Geschichte und Ausstattung der Kirche

Die Straucher Kirche gibt es seit dem 15. Jahrhundert, zunächst als kleine Kapelle mit einer halbrunden Apsis. Bei einer umfangreichen Erweiterung im Jahr 1567 blieb diese stehen und bildet nun den Chorraum, vom Kirchenschiff durch einen Triumphbogen abgesetzt. Der weithin sichtbare Turm wurde 1864 errichtet, weitere Umbauten (Empore und Triumphbogen) fallen heute kaum mehr auf. Gleichzeitig wurden neue Glocken beschafft.

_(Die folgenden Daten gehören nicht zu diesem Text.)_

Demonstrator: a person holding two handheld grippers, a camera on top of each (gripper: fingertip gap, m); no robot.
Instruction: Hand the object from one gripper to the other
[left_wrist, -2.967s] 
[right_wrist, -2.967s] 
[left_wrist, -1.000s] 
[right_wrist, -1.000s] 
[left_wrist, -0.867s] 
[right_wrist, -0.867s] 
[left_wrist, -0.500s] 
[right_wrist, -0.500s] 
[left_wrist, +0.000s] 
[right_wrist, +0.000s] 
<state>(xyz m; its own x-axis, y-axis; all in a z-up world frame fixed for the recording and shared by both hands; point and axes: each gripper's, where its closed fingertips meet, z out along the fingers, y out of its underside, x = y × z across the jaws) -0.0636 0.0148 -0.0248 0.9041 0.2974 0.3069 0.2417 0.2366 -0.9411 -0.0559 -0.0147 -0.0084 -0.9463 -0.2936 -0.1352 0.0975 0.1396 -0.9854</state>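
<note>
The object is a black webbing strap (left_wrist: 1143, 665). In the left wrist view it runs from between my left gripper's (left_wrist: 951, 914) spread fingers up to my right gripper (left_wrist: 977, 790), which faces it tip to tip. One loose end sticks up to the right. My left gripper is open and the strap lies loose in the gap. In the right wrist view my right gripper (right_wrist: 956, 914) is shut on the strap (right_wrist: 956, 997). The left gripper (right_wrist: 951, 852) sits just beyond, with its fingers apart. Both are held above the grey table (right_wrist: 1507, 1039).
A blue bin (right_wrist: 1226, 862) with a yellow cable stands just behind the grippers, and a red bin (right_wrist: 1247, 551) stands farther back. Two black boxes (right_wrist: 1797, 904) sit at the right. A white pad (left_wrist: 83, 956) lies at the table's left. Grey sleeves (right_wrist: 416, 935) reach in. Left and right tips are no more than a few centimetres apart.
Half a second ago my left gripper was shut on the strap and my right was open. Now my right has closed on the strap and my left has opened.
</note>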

Im Inneren der Kirche befindet sich ein gotischer Marienaltar, ein großes Totenschild der Familie Köckeritz sowie eine schwere Eichentruhe aus dem 13. Jahrhundert; von einem großflächigen Deckengemälde lassen sich leider nur noch Reste erahnen. Unter großer Beteiligung vieler Bürger und Gemeindeglieder aus Strauch wurde die Kirche in den Jahren 1997 bis 2000 außen und innen gründlich renoviert.
Das neue Bronzegeläut wurde 2017 in Lauchhammer gegossen.